DIRECTIONS FOR THIS TASK
Reproduce each line of the material exactly, minus any picture.

DATA
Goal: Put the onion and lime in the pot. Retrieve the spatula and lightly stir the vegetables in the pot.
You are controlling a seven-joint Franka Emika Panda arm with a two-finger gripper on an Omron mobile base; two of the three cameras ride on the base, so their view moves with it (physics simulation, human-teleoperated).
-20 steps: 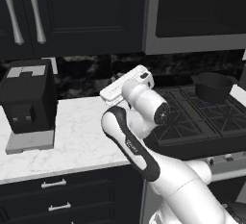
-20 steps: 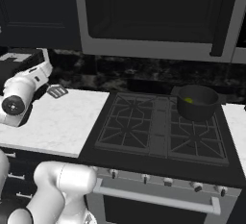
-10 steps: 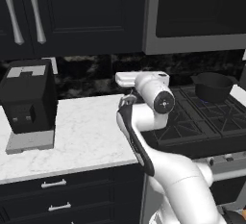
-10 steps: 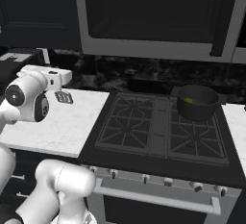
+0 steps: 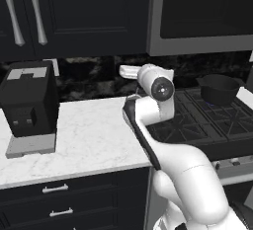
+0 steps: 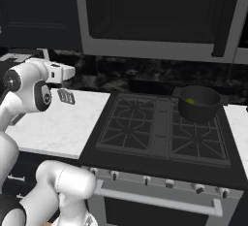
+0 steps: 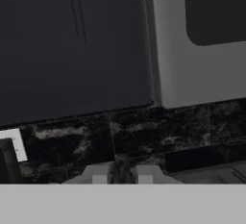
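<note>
Within the last second the arm has swung right, carrying the spatula (image 6: 66, 96) over the counter toward the stove (image 6: 145, 128). Its slotted head hangs below the gripper (image 7: 122, 177), which is clamped on the handle. The pot (image 6: 198, 104) sits well apart on the back right burner with the lime (image 6: 190, 101) inside, so the high carry is probably meant to clear the grates.

No legible text, label, brand, number or sign appears on any surface or appliance in the three views.
</note>
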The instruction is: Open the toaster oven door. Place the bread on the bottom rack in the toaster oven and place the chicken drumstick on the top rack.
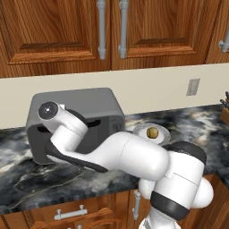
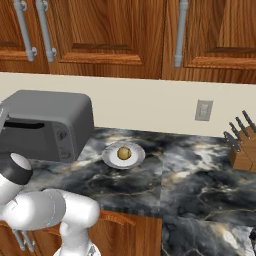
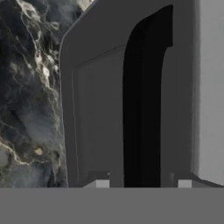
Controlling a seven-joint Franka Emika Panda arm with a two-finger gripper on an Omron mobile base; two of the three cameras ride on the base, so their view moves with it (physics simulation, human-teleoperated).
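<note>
The grey toaster oven [image 1: 89, 105] [image 2: 50, 112] stands at the left of the counter, with my arm reaching across its front. In the hand view, rolled sideways, the toaster oven door [image 3: 98, 118] is close up, and a dark gap runs along its upper edge, so it stands slightly ajar. My gripper [image 3: 143, 184] is at that gap with its fingertips [image 3: 101, 184] spread apart and nothing clamped between them. The bread [image 1: 152, 133] [image 2: 124, 153] lies on a small plate [image 1: 166, 133] [image 2: 107, 156] right of the oven. The chicken drumstick and both racks are hidden.
A knife block [image 2: 243, 147] [image 1: 225, 112] stands at the far right of the dark marble counter [image 2: 190, 185]. Wooden wall cabinets hang above and drawer fronts run below the counter edge.
</note>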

RESULT FOR THIS TASK
Goal: Put the onion and lime in the pot. Retrieve the spatula and lightly stir the vegetables in the pot.
You are controlling a seven-joint Franka Emika Panda arm with a two-finger gripper on an Omron mobile base; two of the three cameras ride on the base, so their view moves with it (physics simulation, human-teleoperated).
-20 steps: 
-20 steps: 
-10 steps: 
-10 steps: 
+0 steps: 
+0 steps: 
+0 steps: 
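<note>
Within the last second the arm has swung right, carrying the spatula (image 6: 66, 96) over the counter toward the stove (image 6: 145, 128). Its slotted head hangs below the gripper (image 7: 122, 177), which is clamped on the handle. The pot (image 6: 198, 104) sits well apart on the back right burner with the lime (image 6: 190, 101) inside, so the high carry is probably meant to clear the grates.

No legible text, label, brand, number or sign appears on any surface or appliance in the three views.
</note>
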The instruction is: Open the toaster oven door. Place the bread on the bottom rack in the toaster oven and place the chicken drumstick on the top rack.
Controlling a seven-joint Franka Emika Panda arm with a two-finger gripper on an Omron mobile base; two of the three cameras ride on the base, so their view moves with it (physics simulation, human-teleoperated).
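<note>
The grey toaster oven [image 1: 89, 105] [image 2: 50, 112] stands at the left of the counter, with my arm reaching across its front. In the hand view, rolled sideways, the toaster oven door [image 3: 98, 118] is close up, and a dark gap runs along its upper edge, so it stands slightly ajar. My gripper [image 3: 143, 184] is at that gap with its fingertips [image 3: 101, 184] spread apart and nothing clamped between them. The bread [image 1: 152, 133] [image 2: 124, 153] lies on a small plate [image 1: 166, 133] [image 2: 107, 156] right of the oven. The chicken drumstick and both racks are hidden.
A knife block [image 2: 243, 147] [image 1: 225, 112] stands at the far right of the dark marble counter [image 2: 190, 185]. Wooden wall cabinets hang above and drawer fronts run below the counter edge.
</note>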

This exercise is now complete.